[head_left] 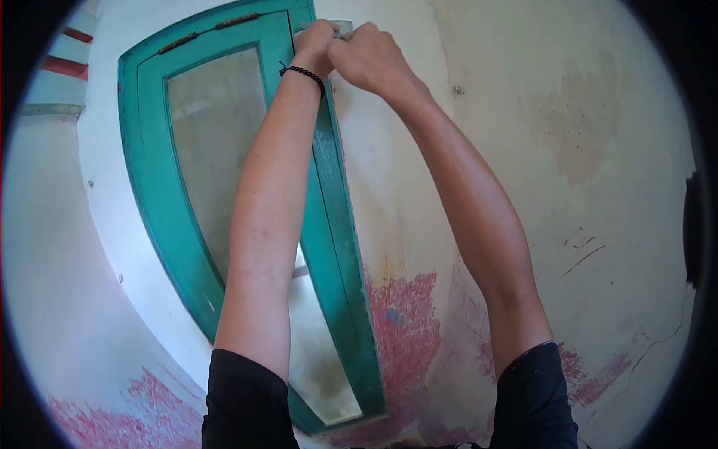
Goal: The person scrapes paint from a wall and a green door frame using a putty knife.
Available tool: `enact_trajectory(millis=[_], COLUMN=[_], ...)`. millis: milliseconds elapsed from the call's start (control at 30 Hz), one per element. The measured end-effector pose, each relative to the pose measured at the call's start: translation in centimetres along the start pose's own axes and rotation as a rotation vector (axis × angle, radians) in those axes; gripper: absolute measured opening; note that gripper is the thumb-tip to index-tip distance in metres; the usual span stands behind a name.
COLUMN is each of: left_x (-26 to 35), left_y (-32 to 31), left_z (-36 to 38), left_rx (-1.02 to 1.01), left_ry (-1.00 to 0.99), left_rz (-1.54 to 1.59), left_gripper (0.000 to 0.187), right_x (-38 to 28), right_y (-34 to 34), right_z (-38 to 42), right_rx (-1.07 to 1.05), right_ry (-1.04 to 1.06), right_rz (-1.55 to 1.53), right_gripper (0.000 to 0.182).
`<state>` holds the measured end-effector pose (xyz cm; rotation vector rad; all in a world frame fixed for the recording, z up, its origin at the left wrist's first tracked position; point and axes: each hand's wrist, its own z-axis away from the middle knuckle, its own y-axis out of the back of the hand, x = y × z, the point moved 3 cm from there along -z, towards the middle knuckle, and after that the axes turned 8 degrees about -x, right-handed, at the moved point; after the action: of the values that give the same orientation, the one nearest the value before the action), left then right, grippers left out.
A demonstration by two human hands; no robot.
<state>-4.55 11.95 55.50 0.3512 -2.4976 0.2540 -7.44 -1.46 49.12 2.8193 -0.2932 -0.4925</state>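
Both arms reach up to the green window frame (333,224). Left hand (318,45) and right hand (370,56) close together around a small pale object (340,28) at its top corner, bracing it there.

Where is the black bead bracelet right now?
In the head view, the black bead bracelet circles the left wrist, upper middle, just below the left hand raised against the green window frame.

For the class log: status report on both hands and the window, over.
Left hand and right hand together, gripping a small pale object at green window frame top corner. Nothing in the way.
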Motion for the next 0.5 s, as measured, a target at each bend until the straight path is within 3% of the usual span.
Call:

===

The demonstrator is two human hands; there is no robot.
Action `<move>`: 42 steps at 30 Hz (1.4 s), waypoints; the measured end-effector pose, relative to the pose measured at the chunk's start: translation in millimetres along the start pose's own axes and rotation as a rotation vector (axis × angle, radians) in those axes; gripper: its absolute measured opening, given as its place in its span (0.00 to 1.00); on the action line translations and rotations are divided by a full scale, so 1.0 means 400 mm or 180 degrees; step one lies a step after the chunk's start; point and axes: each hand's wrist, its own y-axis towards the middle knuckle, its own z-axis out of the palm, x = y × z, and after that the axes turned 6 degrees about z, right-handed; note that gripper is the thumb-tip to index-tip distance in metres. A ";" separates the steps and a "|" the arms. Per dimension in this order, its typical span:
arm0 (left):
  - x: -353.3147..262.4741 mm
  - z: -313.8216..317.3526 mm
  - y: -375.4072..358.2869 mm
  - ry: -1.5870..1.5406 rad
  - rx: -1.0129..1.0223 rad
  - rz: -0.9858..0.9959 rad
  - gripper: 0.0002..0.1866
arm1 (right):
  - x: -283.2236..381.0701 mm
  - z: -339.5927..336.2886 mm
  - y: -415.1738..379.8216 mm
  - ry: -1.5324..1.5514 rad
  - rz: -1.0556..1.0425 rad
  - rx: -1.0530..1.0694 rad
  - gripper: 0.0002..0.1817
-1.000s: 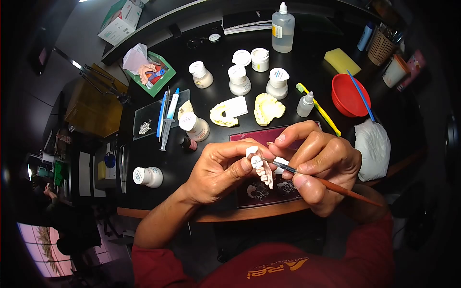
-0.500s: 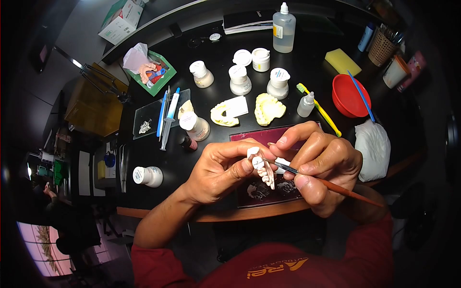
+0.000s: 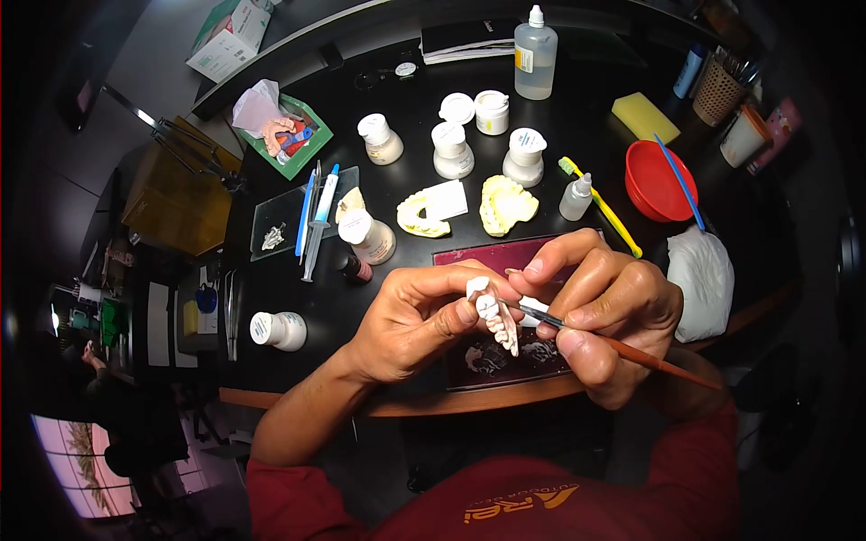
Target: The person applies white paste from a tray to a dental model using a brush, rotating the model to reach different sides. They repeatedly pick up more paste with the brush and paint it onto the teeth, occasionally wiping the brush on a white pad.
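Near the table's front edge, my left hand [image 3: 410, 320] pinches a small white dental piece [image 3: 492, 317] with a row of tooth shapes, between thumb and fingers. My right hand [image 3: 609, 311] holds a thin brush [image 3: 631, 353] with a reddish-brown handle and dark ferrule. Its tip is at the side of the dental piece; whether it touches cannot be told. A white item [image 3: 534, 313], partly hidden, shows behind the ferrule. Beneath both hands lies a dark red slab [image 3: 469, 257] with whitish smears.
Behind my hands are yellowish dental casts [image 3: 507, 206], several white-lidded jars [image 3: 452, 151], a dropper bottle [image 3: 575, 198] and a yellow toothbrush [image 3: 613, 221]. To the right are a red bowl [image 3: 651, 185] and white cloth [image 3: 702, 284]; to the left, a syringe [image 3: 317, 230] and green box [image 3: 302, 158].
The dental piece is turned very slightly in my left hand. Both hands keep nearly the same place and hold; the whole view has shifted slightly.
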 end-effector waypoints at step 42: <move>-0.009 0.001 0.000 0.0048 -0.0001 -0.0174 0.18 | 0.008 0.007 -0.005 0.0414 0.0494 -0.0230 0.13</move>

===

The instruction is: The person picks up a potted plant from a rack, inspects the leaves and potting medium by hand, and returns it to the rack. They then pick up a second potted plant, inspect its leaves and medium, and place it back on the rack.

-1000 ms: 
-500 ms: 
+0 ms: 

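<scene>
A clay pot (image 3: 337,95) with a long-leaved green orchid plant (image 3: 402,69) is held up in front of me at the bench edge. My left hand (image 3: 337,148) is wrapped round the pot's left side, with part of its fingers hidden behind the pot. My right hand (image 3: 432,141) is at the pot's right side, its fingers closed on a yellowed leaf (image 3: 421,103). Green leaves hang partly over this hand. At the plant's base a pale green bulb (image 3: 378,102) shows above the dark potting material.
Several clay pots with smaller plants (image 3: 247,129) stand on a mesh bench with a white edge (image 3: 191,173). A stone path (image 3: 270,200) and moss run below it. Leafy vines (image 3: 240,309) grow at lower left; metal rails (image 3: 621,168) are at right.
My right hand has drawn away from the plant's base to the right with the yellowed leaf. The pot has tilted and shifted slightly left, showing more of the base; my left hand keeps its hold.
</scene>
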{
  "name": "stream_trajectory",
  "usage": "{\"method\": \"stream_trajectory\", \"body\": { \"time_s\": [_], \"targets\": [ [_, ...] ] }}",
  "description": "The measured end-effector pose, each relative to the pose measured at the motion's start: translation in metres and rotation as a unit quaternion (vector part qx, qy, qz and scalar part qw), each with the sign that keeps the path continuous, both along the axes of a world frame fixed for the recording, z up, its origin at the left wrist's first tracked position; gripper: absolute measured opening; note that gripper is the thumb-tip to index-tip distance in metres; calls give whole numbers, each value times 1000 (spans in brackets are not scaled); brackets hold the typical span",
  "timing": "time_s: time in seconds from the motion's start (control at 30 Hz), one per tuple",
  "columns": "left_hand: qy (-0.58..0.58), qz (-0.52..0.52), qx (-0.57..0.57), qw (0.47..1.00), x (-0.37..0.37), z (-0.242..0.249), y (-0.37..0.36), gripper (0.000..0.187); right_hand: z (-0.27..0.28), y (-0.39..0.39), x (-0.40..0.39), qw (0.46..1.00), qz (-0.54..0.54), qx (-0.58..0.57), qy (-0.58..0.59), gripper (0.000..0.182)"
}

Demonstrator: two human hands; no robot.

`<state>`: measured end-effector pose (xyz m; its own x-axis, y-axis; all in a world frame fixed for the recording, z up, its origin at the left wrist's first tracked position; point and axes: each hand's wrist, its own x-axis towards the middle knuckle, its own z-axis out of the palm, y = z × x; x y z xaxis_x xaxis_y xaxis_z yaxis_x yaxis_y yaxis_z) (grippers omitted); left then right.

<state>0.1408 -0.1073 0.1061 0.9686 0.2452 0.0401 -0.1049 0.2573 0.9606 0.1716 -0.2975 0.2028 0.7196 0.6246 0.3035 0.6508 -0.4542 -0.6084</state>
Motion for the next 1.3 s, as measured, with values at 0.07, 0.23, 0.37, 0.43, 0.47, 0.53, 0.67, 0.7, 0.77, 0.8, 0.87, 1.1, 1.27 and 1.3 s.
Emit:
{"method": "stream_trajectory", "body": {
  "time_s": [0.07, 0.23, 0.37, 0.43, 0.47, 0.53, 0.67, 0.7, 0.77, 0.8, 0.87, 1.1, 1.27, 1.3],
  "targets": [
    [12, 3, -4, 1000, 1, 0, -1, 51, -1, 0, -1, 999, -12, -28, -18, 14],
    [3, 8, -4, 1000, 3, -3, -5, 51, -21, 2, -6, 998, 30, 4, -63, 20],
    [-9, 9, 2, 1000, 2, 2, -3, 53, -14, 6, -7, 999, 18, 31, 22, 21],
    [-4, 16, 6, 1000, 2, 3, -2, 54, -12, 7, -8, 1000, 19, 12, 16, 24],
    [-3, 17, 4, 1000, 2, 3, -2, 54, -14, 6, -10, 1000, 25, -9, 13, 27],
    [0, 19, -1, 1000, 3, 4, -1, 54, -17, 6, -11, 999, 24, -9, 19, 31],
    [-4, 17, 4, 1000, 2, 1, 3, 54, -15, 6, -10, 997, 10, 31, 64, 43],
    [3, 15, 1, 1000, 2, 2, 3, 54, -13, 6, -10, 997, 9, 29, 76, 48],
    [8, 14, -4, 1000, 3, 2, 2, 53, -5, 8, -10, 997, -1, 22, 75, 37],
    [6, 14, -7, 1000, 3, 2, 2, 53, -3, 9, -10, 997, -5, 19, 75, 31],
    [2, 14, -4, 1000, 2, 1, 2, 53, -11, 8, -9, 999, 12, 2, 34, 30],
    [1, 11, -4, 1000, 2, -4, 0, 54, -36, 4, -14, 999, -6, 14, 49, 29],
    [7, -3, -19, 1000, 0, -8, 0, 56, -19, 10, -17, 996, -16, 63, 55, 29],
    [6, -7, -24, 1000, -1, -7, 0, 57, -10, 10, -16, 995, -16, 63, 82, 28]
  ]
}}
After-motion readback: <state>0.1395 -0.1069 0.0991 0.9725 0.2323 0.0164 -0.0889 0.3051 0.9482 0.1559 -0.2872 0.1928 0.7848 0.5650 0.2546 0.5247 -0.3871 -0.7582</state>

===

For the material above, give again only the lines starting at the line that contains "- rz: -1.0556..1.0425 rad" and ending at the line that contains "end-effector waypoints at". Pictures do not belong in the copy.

▶ Solution to the problem:
  - rz: -1.0556..1.0425 rad
  - rx: -1.0530..1.0694 rad
  - gripper: 0.0002..0.1817
-1.000s: 
-0.500s: 
+0.000s: 
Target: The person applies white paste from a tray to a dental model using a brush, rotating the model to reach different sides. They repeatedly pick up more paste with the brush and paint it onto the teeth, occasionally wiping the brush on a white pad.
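Near the table's front edge, my left hand [image 3: 410, 320] pinches a small white dental piece [image 3: 492, 317] with a row of tooth shapes, between thumb and fingers. My right hand [image 3: 609, 311] holds a thin brush [image 3: 631, 353] with a reddish-brown handle and dark ferrule. Its tip is at the side of the dental piece; whether it touches cannot be told. A white item [image 3: 534, 313], partly hidden, shows behind the ferrule. Beneath both hands lies a dark red slab [image 3: 469, 257] with whitish smears.
Behind my hands are yellowish dental casts [image 3: 507, 206], several white-lidded jars [image 3: 452, 151], a dropper bottle [image 3: 575, 198] and a yellow toothbrush [image 3: 613, 221]. To the right are a red bowl [image 3: 651, 185] and white cloth [image 3: 702, 284]; to the left, a syringe [image 3: 317, 230] and green box [image 3: 302, 158].
The dental piece is turned very slightly in my left hand. Both hands keep nearly the same place and hold; the whole view has shifted slightly.
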 end-effector waypoints at step 42: <move>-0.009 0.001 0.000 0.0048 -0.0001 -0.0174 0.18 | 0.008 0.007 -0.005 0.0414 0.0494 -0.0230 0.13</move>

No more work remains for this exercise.